The welds posed no immediate danger of leaks or ruptures, Embry said. "But given the failure in Jackson, it was prudent to repair them," he said.

The repairs weren't required by government safety regulators, although Wolverine did notify the U.S. Office of Pipeline Safety of its findings and proposed course of action, Embry said.

Inspections were completed a week to 10 days ago. Embry couldn't immediately provide locations of all of the welds, but said the fittings in question are spaced about equally along the pipeline route. That would mean the questionable fittings are about 31 miles apart. Included in repairs was another welded fitting at Freedom Junction near Detroit, Embry said.

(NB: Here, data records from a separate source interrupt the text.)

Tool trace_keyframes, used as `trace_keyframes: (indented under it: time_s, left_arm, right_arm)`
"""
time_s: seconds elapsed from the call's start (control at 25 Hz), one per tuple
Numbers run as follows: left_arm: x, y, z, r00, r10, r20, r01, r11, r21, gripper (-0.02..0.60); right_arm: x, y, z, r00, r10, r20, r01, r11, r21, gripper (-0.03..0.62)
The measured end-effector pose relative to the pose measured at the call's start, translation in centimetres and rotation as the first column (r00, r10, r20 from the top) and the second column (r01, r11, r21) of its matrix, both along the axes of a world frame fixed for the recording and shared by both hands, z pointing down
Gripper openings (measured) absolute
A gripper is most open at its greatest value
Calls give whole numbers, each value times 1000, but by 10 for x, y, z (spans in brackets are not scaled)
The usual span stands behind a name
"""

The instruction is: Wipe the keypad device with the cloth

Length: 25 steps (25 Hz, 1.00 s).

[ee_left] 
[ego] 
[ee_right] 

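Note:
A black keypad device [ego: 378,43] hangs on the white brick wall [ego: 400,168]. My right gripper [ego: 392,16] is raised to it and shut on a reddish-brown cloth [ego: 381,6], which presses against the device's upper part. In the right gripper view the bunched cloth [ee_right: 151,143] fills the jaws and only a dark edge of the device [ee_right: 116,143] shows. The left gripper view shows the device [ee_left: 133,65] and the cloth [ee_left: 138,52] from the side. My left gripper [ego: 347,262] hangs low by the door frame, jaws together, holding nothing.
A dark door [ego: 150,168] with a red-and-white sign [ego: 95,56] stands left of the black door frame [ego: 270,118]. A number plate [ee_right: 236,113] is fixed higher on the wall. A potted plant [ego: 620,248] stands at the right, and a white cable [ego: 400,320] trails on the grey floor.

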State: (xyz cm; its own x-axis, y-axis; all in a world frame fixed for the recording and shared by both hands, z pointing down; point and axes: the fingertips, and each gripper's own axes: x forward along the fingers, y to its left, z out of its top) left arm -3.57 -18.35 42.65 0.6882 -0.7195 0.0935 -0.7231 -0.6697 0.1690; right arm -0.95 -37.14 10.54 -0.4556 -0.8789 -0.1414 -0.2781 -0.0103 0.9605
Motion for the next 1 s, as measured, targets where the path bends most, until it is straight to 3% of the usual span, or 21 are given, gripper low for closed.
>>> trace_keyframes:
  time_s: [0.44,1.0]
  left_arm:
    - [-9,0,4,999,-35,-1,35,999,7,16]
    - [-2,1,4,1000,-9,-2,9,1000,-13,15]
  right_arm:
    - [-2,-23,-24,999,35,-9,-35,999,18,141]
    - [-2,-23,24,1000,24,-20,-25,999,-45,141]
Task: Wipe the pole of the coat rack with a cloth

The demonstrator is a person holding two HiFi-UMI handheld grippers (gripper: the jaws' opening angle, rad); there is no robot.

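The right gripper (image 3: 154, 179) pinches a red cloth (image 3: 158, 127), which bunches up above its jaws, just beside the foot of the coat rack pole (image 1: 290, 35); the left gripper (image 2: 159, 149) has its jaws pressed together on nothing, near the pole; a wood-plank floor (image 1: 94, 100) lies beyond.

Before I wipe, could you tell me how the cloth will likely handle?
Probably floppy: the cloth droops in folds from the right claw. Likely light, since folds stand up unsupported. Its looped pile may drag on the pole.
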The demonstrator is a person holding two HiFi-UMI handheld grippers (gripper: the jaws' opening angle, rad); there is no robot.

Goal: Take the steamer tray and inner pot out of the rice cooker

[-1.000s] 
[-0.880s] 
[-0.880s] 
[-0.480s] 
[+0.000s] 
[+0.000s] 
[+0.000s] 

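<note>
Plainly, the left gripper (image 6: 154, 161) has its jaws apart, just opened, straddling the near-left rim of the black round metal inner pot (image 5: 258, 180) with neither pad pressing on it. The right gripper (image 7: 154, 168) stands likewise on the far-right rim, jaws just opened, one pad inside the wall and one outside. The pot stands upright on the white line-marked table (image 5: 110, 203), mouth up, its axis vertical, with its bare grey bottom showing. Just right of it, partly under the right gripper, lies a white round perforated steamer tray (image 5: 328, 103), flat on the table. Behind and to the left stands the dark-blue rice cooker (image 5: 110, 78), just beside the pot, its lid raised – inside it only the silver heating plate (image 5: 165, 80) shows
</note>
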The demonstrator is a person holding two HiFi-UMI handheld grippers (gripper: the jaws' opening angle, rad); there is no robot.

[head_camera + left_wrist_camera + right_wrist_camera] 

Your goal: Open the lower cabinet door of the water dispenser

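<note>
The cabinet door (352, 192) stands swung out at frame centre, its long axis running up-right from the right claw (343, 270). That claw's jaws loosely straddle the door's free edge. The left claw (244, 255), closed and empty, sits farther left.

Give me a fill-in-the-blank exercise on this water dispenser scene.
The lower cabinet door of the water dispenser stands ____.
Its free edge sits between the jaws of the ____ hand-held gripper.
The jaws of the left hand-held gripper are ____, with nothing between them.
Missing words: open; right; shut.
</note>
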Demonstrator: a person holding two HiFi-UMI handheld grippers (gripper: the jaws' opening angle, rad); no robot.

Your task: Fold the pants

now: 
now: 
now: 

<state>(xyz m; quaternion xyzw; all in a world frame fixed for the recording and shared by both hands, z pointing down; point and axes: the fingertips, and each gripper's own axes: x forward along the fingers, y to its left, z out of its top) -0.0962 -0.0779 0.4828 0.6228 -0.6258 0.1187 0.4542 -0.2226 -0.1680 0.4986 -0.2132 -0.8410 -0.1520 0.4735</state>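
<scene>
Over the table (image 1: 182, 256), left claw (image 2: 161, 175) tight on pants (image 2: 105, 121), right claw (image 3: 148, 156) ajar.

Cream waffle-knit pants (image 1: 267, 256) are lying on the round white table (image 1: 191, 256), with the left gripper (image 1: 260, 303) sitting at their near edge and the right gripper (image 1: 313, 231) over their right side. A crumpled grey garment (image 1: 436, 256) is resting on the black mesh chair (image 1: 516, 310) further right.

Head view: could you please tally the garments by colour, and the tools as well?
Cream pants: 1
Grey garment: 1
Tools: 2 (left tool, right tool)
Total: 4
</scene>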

Over the weekend, petroleum was turned off to the pipe, and the line was cleared using nitrogen.

Eight teams are working simultaneously at each location through Wednesday, cutting out the bad welds and replacing them and inspecting the finished product.

Wolverine hopes to begin restarting the pipeline on Thursday, gradually phasing in the flow eastward, from Joliet to Detroit.

"The start-up will be slow and gradual" and monitored over a period of about 36 hours, Embry said. By Sunday, flow should resume all the way to Detroit.

Because there is spare capacity in the line, Wolverine will be able to nearly catch up with demand by the end of August, alleviating any gasoline shortages that are normally blamed for price increases at the pump.

"The forecast is that we will be one day behind," or 3 percent of the projected wholesale orders for the month, Embry said.

After the welds are completed, each will be X-rayed, the most thorough test available for the pipeline but one that can only be done when the pipe is empty, Embry said.

The 16-inch pipeline was installed 63 years ago. As changes and repairs were made at the suspected sites, the earlier welds were made with product still in the line, Embry said.

Wolverine dug up each of the suspect fittings, then ran them through a series of tests, including using a dye, a red liquid that when spread on the weld penetrates any microscopic cracks.